Whether the knife has a kurouchi finish or not matters not at all, as you aren't going to be touching the side of the blade.

What might make a difference is if the blade is san mai construction and you want to preserve/recreate the kasumi finish of the blade road. Most synthetic stones will not create a contrast between the hagane (core) and jigane (cladding). Usually you need a natural stone to do this. (Dave maintains that the King 800 is one of the few synthetic stones that will produce the contrast.) You don't need the contrast to have a well-performing knife, it just looks nice.

Regardless of the type of stone, the technique is the same: put the blade road flat on the stone and grind away, putting pressure on the blade midway between the edge and the shinogi line. Grind until you are almost hitting the edge, working both sides alternately. You've now thinned the blade. Take the blade road to whatever grit finish you want. (A natural stone will be around a 6000-10000 grit polish.) The first time you do this you may not get a completely flat blade road, but over time you will get there. Of course, you can work until it is flat, but you are going to lose a not insignificant amount of steel (and life) from your knife.

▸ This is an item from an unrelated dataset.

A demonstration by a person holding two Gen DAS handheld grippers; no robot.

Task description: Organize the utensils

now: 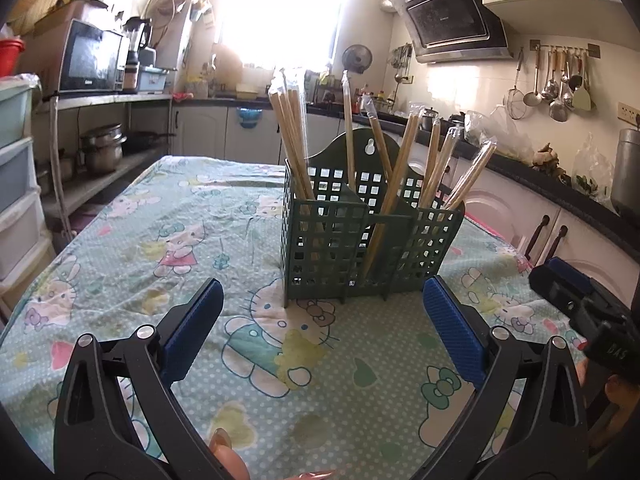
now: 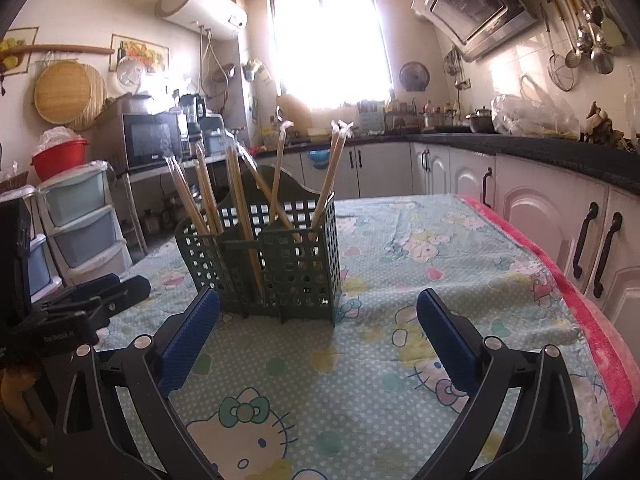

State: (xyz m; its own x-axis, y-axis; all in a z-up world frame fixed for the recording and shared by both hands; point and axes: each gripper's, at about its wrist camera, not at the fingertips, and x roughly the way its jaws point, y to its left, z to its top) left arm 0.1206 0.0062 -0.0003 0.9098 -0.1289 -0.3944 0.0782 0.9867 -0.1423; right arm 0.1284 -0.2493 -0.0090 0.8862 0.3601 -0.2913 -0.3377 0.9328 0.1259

Finish at the usual fifteen degrees. The edge bevel is probably going to be very narrow, which is normal.

Hope this helped.

Rick


----------



## brianh (Dec 6, 2013)

Yes, it did, Rick! Thank you. Shouldn't the blade road be slightly convex?


----------



## Pensacola Tiger (Dec 6, 2013)

brianh said:


> Yes, it did, Rick! Thank you. Shouldn't the blade road be slightly convex?

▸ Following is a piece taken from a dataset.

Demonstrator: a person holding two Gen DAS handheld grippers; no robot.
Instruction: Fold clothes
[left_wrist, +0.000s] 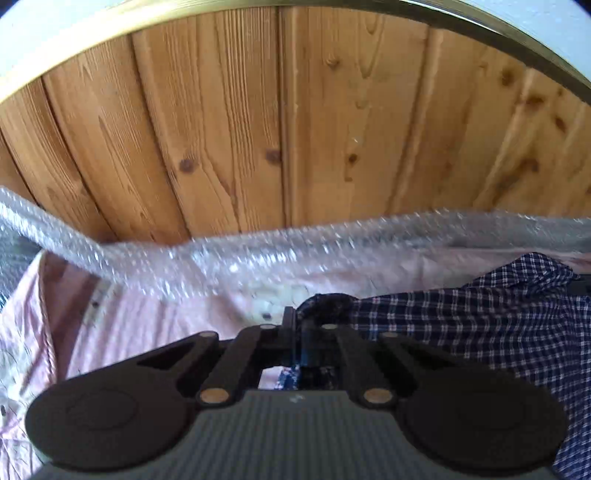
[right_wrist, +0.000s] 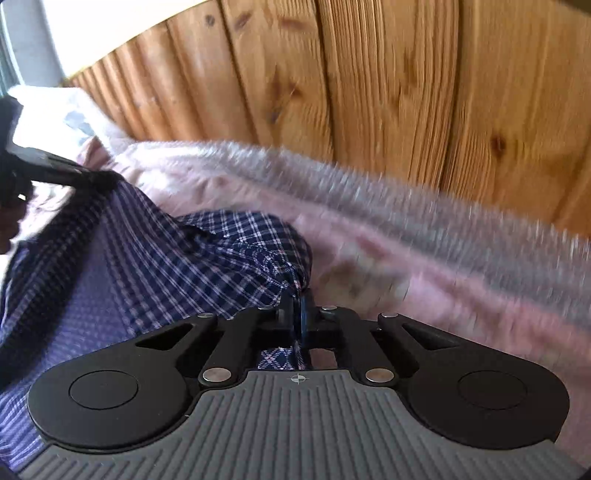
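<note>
A navy and white checked shirt (left_wrist: 461, 317) lies on a pink cloth (left_wrist: 147, 321) and spreads to the right in the left wrist view. My left gripper (left_wrist: 297, 317) is shut on a bunched edge of that shirt. In the right wrist view the same checked shirt (right_wrist: 147, 243) stretches away to the left, and my right gripper (right_wrist: 295, 301) is shut on another pinched edge of it. The left gripper (right_wrist: 92, 177) also shows at the upper left of that view, holding the far end of the fabric taut.
The pink cloth (right_wrist: 406, 266) covers the surface under the shirt. A strip of bubble wrap (left_wrist: 258, 254) runs along its far edge, against a wall of knotty wooden boards (left_wrist: 295, 129). White bedding (right_wrist: 55, 110) lies at the far left.
</note>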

On single-bevel knives like debas and yanagibas, yes. On a double-bevel knife, not so much, and actually the blade roads OOTB are slightly concave, rather than convex, because they are ground on wheels.


----------



## brianh (Dec 6, 2013)

Really helpful, thank you. I need to learn more about which stones will generally help preserve the kasumi finish. Dave did mention he'd likely use the King 800 on my Kochi and might have some stone suggestions after sharpening. I also have a Takeda nakiri which I believe will need the entire blade road flattened when sharpening?


----------



## Lefty (Dec 6, 2013)

Rick is a wealth of knowledge.


----------



## Pensacola Tiger (Dec 6, 2013)

brianh said:


> Really helpful, thank you. I need to learn more about which stones will generally help preserve the kasumi finish. Dave did mention he'd likely use the King 800 on my Kochi and might have some stone suggestions after sharpening. I also have a Takeda nakiri which I believe will need the entire blade road flattened when sharpening?

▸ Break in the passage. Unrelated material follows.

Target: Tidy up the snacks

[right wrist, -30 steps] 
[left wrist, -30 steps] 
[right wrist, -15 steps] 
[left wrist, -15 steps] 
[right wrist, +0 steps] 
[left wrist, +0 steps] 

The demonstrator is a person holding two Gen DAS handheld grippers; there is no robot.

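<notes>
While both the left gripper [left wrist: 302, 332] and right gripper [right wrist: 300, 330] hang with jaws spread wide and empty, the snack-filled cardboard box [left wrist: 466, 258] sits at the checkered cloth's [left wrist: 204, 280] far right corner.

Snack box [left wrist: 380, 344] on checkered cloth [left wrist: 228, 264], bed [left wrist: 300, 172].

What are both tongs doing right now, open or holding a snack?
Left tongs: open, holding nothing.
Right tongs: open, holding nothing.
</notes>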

My experience with Takedas is limited, but they are thin knives that don't have a distinct blade road. I believe that they are best maintained by thinning when needed and then blending the thinned area so it is convex. One of the neatest tools to use is Takeda's hand-held whetstone. http://www.chuboknives.com/products/takeda-two-sided-hand-held-sharpening-stone#.UqKGXJFMjLQ


----------



## panda (Dec 6, 2013)

I like to sharpen a wide cutting bevel even after thinning, dont ask me why, I just know that I like how it cuts that way.


----------



## Keith Sinclair (Dec 6, 2013)

panda said:


> I like to sharpen a wide cutting bevel even after thinning, dont ask me why, I just know that I like how it cuts that way.



+1 for many prep jobs.Little higher final bevel fot tougher tasks.


----------



## Yamabushi (Dec 6, 2013)

I have a Heiji gyuto and petty coming in a few months so this topic is particularly interesting to me. Here is a thread that is specific to sharpening wide beveled Heiji's, but the advice should be helpful and apply to wide beveled knives in general.


----------



## cclin (Dec 7, 2013)

I never sharpening my wide bevele knives on cutting edge only! it will cause the edge thick up quickly..... there are two ways to sharpening wide beveled knives: V shape edge & hamaguri edge. personally, I prefer hamaguri edge much more!

V shape edge(easy way) - you thinning/sharpening entire wide bevel under shinogi line, then you put a primary bevel on at whichever angle you prefer(higher angle for tough edge, lower angle for thinner edge) 

hamaguri edge(harder way) - same way you sharpening a single bevel knives.....only doing on both sides! Jon's video will demonstrate how to sharpen a single bevel knives better than my crappy English!
[video=youtube;gvDjASvVHek]https://www.youtube.com/watch?v=gvDjASvVHek[/video]


----------



## brianh (Dec 7, 2013)

What stones are you guys using for this? At least what progression to get out most of the scratches, both synthetic and natural stones?


----------



## perneto (Jan 10, 2014)

Pensacola Tiger said:


> On single-bevel knives like debas and yanagibas, yes. On a double-bevel knife, not so much, and actually the blade roads OOTB are slightly concave, rather than convex, because they are ground on wheels.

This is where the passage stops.